# routing wheat patterns???



## reible (Sep 10, 2004)

I'm looking for advice on doing some wheat pattern routing, things like do you use a jig or is it done freehand, what bit, what router set-up, hints tips and even things not to do..... spacing, curves, what ever you have.

Ed


----------



## berry (Oct 17, 2005)

Patrick Spielman covers this subject in The New Router Handbook.

I don't have a scanner so I can't upload the drawings. I'm sure you can find it at your library. Basicly he uses an inclined jig block with a slot in it. On the bottom he uses sand paper so the guide won't move when you pull the router. He shows using both a Round Nose and "V" bits. The guide gives the 'tear drop' shape of wheat.

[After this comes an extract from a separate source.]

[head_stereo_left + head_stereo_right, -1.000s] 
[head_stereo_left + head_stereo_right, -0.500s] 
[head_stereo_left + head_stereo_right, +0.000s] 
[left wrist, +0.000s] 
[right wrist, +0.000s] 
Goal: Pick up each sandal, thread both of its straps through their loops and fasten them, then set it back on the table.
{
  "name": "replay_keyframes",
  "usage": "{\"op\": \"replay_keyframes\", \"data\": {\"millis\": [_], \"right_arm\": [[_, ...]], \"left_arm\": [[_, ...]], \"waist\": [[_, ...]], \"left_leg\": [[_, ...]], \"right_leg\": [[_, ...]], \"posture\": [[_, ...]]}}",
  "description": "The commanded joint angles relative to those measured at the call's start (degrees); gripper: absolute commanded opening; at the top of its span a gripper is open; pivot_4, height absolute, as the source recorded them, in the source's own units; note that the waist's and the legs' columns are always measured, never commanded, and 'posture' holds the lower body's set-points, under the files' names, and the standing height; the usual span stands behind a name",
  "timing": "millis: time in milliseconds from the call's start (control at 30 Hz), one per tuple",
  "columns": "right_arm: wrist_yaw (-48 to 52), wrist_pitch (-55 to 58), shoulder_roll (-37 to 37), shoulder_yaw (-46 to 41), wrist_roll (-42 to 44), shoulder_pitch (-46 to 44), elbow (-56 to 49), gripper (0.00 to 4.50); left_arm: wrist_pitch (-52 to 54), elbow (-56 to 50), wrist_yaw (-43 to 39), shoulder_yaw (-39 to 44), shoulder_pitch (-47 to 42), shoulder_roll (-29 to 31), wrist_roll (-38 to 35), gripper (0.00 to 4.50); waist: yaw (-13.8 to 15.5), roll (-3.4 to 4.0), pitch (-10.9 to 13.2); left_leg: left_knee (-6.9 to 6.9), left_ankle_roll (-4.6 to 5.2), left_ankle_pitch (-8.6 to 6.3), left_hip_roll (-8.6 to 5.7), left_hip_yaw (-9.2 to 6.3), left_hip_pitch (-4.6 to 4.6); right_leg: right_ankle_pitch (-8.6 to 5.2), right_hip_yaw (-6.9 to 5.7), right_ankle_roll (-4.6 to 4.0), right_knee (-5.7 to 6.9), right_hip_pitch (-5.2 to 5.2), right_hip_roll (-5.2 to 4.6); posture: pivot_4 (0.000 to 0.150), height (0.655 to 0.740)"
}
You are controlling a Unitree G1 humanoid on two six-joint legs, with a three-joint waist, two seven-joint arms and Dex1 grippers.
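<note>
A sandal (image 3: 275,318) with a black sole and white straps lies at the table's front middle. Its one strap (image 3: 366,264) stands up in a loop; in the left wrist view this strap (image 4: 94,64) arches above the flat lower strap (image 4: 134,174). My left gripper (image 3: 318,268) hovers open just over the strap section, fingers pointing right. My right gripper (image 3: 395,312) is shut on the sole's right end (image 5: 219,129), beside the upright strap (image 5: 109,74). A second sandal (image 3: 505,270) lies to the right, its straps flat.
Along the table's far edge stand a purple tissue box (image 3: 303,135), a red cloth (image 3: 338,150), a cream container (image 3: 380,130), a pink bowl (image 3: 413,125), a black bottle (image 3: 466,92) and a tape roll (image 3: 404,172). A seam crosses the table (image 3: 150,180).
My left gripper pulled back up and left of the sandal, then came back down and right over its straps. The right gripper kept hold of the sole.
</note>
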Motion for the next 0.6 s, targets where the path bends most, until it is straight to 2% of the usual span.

He started by laying out the pattern on the wood and then moves the guide and router around.


----------



## reible (Sep 10, 2004)

Hi,

You know I think I own that book..... now what did I do with it??? Anyway I'll give it a look see and maybe it will be all clear to me.

Anyone else with other ideas or references please feel free to post.

Thanks berry,

Ed


----------



## Pop_pop1 (Sep 10, 2004)

The only wheat designs I have put on projects were cut in with about a #4 sweep gouge and a carving knife. I'd like to know how one could use a router to make these designs myself.


----------